In her essay, “Could Love Be Like a Heatwave” Janet Levin argues against the views of people like Thomas Nagel in “What is it like to Be a Bat” and David Chalmers in “The Mystery of Consciousness.” She argues that “what it is like”, for example to see red or fell pain does not require having experience of such sensations, qualitative states of consciousness it does not require an ability to recognize such experiences as of a particular kind. Mere theoretical, factual or conceptual knowledge is, she argues sufficient to know what it is like to have such experiences/mental states.

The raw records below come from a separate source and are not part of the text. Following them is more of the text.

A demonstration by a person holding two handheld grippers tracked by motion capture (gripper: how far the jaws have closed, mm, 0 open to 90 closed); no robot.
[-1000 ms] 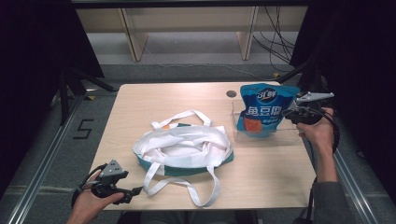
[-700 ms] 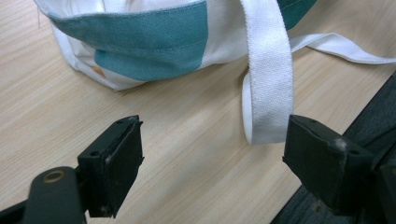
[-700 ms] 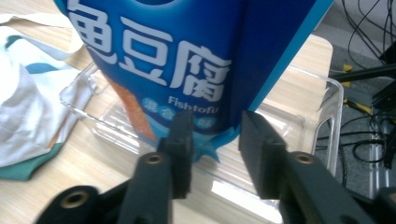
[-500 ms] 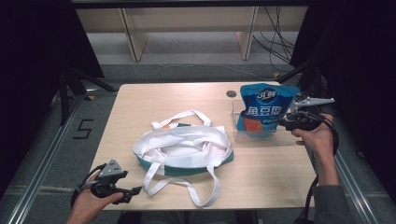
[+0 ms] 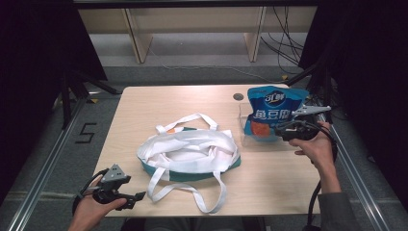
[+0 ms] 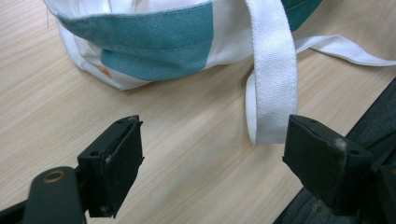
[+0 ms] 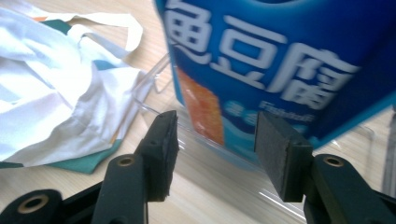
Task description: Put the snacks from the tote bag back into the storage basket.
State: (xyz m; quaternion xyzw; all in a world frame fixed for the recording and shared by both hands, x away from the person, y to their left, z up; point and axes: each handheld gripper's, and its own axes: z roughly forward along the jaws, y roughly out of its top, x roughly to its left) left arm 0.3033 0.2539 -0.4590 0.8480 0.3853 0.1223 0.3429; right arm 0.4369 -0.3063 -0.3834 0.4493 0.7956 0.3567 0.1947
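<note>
black jaws, right: right gripper has its 2 jaws apart, nothing between the pads; they've just been opening. pads sit just in front of the clear box, not pressing on it.
right gripper, high view: right gripper held level by the person's right hand at the table's right edge, tips pointing at the box w/ the bag.
blue bag: blue snack bag w/ big white characters and an orange patch, standing upright inside the clear plastic box. in the high view the blue snack bag sits at the table's right side, near the far edge, top sticking well above the clear plastic box.
black jaws, left: left gripper jaws wide apart, nothing gripped. the end loop of a white strap lies on the wood just beside the right-hand jaw; can't tell if touching.
left gripper, high view: left gripper in the person's left hand at the near left corner of the table, pointing right toward the strap.
tote: white and teal tote bag lies slumped mid-table, handles spread out, 1 strap looping toward the near edge. apart from the box, just to its left.
table: light wood table, small dark round hole near the far edge.
</note>
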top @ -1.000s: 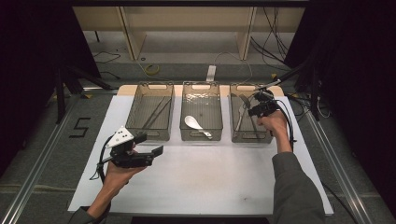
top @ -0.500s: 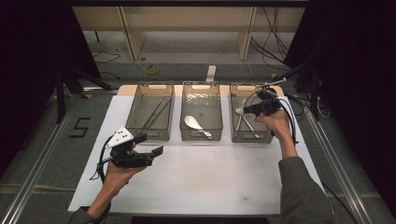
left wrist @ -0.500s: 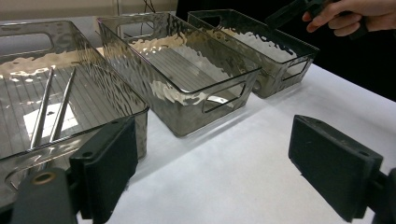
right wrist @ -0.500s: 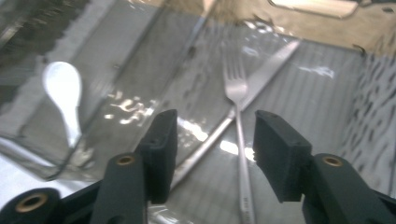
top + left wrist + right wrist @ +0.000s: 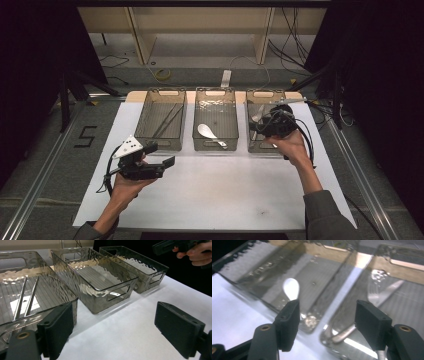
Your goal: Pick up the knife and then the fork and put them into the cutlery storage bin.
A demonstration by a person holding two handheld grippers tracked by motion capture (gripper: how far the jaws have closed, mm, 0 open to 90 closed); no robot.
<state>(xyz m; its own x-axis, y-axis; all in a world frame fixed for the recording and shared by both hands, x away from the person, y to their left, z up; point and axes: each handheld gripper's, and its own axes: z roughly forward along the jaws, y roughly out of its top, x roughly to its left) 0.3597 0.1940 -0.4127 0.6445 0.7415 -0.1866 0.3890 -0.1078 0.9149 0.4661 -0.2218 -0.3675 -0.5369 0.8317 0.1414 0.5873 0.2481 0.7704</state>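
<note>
Sorting cutlery at the counter [image 5: 210, 200], I rest my left tool [image 5: 159, 165] open and empty near me while my right tool [image 5: 327, 322], jaws just parted, hangs empty over the fork [image 5: 374, 293] in the far right bin [image 5: 260, 95].

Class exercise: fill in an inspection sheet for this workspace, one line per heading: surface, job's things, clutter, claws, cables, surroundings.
Surface: white sheet over the table, bare in front of the bins.
Job's things: three clear smoky plastic bins in a row; left bin holds two thin metal rods; middle bin holds a white spoon; right bin holds metal cutlery, a fork among it.
Clutter: nothing seen.
Claws: left claw open, over the sheet, holding nothing; right claw over the right bin, jaws just opened, nothing between them.
Cables: black cable loops off the right claw.
Surroundings: dark curtains, floor cables behind.
</note>
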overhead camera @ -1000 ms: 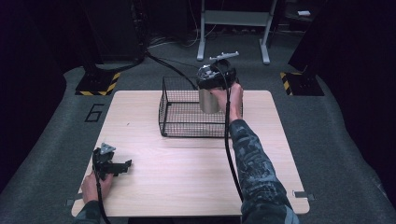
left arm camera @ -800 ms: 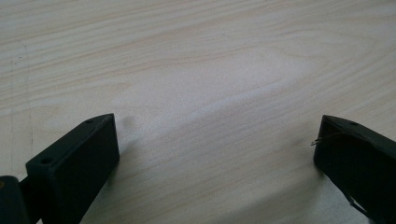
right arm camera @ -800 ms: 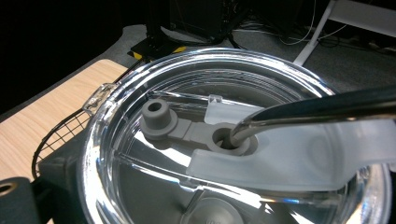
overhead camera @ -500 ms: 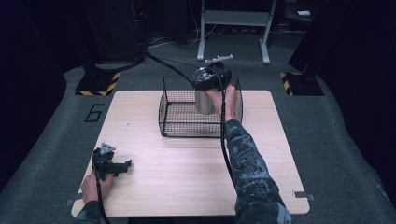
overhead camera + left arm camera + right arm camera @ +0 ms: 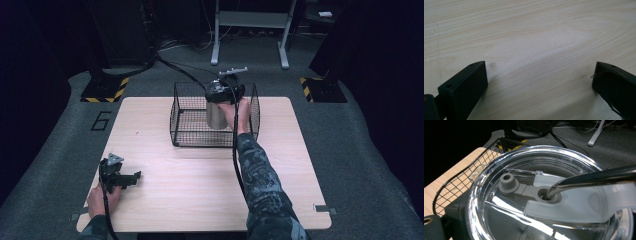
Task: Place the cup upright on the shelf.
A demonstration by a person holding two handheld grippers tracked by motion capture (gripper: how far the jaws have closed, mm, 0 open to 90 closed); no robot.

She allows that experience is helpful, even special(p.259) but not necessary. “What makes it special, however, is not that the experience contributes a chunk of knowledge that could not be acquired in some other way, but that it contributes such knowledge as it does so efficiently (p.259).” Levin makes here argument by appeal to examples: a blind person who can learn what visual size and shape are by appeal to what (facts, theories, concepts) they know about tactile size and shape; aliens that have no, but want, understanding of what it is like for us to feel pain; as well as Nagel’s example of what it is like to be a bat and Chalmers’ use of an example of Mary super-scientist who knows everything there is to know about red but has never experienced it.

Try to spell out more (more than is already described above) of Levin’s argument. Having spelled out her argument a bit more consider the brief article “Scientists Have Found a Woman Whose Eyes Have a Whole New Type of Colour Receptor” . What evidence does it provide for Levin on the one hand, or Chalmers and Nagel on the other?